● Exercise details:
All lines from the one containing "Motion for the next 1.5" down to the final line of the entries below: return them exactly.

(Dataset excerpts)
-------------------------

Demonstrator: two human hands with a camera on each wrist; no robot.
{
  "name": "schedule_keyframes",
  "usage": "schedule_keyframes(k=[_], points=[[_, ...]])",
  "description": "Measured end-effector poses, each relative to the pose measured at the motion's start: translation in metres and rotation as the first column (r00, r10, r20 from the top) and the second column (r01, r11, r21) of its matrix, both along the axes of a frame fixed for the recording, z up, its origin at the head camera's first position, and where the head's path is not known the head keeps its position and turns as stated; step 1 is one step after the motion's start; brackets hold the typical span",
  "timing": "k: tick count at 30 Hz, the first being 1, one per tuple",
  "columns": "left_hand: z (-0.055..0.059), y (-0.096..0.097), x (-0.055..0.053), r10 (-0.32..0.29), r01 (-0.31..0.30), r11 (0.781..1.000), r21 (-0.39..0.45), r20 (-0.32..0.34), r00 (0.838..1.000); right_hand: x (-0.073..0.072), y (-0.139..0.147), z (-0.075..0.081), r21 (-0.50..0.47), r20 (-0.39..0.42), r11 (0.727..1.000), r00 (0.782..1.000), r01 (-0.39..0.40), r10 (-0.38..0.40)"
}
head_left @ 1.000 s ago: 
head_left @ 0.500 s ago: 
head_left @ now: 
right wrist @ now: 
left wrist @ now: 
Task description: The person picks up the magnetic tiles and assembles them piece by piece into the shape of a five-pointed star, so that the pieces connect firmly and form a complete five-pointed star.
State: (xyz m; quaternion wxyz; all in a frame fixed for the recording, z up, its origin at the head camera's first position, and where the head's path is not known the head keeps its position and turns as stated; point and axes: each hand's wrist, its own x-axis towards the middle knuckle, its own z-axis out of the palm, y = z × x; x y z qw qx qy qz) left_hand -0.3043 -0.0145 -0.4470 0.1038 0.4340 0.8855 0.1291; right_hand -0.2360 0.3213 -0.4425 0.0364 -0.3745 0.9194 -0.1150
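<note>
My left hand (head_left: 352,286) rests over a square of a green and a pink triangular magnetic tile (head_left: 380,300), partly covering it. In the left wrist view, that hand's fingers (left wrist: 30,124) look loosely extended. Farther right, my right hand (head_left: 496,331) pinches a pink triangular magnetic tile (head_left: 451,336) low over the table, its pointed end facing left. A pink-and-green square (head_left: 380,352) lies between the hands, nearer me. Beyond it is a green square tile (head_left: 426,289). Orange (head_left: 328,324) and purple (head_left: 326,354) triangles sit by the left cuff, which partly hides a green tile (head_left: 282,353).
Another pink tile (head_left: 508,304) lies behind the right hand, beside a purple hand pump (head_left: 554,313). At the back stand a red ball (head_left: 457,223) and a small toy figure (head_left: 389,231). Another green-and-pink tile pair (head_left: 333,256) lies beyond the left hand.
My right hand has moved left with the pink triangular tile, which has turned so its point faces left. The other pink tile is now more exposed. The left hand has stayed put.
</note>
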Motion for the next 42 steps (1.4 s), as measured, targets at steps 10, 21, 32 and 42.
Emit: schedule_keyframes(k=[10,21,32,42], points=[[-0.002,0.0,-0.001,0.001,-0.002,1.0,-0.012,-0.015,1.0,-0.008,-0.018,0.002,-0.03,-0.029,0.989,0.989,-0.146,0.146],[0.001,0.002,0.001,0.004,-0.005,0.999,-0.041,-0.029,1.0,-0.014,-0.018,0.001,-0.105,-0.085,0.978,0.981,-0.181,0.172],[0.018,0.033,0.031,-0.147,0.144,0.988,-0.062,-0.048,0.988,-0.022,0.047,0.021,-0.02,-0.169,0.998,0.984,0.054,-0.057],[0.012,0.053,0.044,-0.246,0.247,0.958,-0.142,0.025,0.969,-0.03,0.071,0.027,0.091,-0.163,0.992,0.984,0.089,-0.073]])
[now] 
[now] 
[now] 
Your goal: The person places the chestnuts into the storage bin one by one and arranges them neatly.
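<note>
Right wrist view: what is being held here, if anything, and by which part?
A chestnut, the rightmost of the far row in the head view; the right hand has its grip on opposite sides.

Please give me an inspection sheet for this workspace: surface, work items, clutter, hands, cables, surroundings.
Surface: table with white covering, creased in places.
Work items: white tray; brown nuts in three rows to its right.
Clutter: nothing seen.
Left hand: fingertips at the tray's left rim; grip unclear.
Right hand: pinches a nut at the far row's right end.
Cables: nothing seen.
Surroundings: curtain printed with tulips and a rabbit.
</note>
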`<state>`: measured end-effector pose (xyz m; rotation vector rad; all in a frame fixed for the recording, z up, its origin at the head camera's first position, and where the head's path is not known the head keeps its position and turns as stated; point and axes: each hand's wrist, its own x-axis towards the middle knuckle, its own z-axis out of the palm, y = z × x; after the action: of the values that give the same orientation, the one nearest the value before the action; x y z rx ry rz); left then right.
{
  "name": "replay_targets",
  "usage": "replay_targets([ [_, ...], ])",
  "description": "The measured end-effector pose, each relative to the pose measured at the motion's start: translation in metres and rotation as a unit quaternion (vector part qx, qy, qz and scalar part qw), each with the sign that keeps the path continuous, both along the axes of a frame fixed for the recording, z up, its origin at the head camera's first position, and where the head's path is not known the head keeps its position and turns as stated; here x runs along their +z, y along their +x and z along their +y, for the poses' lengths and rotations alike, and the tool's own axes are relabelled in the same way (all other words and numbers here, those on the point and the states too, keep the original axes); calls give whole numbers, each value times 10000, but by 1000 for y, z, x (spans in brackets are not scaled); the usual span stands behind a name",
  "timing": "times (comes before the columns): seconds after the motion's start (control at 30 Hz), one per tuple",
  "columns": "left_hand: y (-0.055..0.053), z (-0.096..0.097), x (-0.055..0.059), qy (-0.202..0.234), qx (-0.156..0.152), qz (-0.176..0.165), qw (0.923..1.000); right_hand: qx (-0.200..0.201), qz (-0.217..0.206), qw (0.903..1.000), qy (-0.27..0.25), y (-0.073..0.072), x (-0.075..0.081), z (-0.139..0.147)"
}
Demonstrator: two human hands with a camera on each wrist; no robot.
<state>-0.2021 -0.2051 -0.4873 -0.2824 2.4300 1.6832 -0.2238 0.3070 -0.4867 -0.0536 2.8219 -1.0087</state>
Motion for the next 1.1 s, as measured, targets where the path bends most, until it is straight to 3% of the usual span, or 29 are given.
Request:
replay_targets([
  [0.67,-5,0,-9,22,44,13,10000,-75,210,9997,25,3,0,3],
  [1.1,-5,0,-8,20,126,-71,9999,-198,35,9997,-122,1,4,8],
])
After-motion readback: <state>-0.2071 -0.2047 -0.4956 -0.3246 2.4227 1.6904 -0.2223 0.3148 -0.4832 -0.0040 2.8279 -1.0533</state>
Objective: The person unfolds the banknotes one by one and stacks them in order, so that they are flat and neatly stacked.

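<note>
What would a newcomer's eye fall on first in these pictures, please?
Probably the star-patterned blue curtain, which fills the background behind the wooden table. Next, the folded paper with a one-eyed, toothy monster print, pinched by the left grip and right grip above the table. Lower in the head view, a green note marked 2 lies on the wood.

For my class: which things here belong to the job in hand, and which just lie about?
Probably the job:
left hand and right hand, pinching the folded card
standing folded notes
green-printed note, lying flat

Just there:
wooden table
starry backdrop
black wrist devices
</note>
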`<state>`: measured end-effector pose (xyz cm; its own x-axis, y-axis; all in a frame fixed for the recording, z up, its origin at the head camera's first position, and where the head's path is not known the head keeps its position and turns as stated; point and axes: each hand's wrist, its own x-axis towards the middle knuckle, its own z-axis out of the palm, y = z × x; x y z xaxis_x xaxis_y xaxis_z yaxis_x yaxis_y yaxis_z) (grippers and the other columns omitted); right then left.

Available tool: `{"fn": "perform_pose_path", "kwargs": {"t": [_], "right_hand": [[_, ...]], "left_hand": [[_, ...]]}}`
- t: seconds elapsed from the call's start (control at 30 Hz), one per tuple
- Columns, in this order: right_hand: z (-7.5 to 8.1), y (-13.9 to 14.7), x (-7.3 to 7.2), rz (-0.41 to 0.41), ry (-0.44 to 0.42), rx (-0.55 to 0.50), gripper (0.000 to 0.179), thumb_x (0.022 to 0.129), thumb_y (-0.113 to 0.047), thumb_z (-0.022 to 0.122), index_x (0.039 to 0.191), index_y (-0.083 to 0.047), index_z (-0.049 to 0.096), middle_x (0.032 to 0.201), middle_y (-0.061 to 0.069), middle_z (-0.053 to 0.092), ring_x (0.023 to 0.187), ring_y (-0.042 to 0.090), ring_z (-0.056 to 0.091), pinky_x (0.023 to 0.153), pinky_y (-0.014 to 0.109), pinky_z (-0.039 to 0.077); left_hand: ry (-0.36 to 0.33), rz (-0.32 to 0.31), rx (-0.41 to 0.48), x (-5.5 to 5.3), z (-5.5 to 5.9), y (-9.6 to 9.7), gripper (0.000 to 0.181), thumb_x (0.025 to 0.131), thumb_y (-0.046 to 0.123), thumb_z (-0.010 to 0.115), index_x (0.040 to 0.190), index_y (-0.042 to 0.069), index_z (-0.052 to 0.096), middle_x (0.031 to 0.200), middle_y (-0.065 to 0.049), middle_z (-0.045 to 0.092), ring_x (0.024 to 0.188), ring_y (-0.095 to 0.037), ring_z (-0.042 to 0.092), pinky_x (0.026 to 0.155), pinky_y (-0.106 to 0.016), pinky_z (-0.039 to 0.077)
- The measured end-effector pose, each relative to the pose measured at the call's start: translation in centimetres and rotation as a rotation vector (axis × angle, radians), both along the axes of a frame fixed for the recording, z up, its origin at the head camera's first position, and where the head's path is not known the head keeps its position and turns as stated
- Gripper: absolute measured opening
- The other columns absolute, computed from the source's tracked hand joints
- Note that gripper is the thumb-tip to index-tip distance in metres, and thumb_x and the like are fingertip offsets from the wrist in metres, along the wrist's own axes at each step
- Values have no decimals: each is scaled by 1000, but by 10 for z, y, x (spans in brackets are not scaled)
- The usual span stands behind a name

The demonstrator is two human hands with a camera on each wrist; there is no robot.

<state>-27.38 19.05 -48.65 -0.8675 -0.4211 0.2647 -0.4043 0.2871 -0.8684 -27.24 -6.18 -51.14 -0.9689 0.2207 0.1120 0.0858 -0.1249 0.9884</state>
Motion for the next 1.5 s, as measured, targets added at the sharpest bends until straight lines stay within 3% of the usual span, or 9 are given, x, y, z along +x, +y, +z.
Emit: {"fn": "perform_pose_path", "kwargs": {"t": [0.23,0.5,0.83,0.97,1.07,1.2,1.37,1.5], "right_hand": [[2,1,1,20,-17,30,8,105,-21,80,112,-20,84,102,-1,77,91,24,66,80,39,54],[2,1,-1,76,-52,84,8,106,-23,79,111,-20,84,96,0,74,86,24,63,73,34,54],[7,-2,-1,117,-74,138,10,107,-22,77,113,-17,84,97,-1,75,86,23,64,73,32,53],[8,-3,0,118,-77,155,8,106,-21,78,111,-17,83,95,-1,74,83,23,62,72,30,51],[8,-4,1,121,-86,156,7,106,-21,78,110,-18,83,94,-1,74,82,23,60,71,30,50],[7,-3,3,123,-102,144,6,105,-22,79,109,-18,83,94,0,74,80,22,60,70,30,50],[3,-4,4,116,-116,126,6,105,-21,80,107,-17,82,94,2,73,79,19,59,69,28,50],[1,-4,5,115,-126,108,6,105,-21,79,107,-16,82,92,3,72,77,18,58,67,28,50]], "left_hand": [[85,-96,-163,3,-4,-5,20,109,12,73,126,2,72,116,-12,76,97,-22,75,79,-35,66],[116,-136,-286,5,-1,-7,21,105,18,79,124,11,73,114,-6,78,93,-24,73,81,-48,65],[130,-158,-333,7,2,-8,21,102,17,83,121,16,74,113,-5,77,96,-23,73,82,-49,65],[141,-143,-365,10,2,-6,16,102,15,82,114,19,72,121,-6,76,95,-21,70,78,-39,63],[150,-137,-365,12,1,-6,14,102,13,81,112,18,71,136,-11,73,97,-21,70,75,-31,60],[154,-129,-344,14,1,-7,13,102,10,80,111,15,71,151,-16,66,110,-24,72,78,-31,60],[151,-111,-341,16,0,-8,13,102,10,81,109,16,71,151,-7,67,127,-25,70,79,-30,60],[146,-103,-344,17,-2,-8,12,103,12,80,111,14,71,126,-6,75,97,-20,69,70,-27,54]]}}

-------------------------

● Answer to the exercise:
Motion for the next 1.5 s, as measured, targets added at the sharpest bends until straight lines stay within 3% of the usual span, or 9 are given, x, y, z along +x, +y, +z.
Emit: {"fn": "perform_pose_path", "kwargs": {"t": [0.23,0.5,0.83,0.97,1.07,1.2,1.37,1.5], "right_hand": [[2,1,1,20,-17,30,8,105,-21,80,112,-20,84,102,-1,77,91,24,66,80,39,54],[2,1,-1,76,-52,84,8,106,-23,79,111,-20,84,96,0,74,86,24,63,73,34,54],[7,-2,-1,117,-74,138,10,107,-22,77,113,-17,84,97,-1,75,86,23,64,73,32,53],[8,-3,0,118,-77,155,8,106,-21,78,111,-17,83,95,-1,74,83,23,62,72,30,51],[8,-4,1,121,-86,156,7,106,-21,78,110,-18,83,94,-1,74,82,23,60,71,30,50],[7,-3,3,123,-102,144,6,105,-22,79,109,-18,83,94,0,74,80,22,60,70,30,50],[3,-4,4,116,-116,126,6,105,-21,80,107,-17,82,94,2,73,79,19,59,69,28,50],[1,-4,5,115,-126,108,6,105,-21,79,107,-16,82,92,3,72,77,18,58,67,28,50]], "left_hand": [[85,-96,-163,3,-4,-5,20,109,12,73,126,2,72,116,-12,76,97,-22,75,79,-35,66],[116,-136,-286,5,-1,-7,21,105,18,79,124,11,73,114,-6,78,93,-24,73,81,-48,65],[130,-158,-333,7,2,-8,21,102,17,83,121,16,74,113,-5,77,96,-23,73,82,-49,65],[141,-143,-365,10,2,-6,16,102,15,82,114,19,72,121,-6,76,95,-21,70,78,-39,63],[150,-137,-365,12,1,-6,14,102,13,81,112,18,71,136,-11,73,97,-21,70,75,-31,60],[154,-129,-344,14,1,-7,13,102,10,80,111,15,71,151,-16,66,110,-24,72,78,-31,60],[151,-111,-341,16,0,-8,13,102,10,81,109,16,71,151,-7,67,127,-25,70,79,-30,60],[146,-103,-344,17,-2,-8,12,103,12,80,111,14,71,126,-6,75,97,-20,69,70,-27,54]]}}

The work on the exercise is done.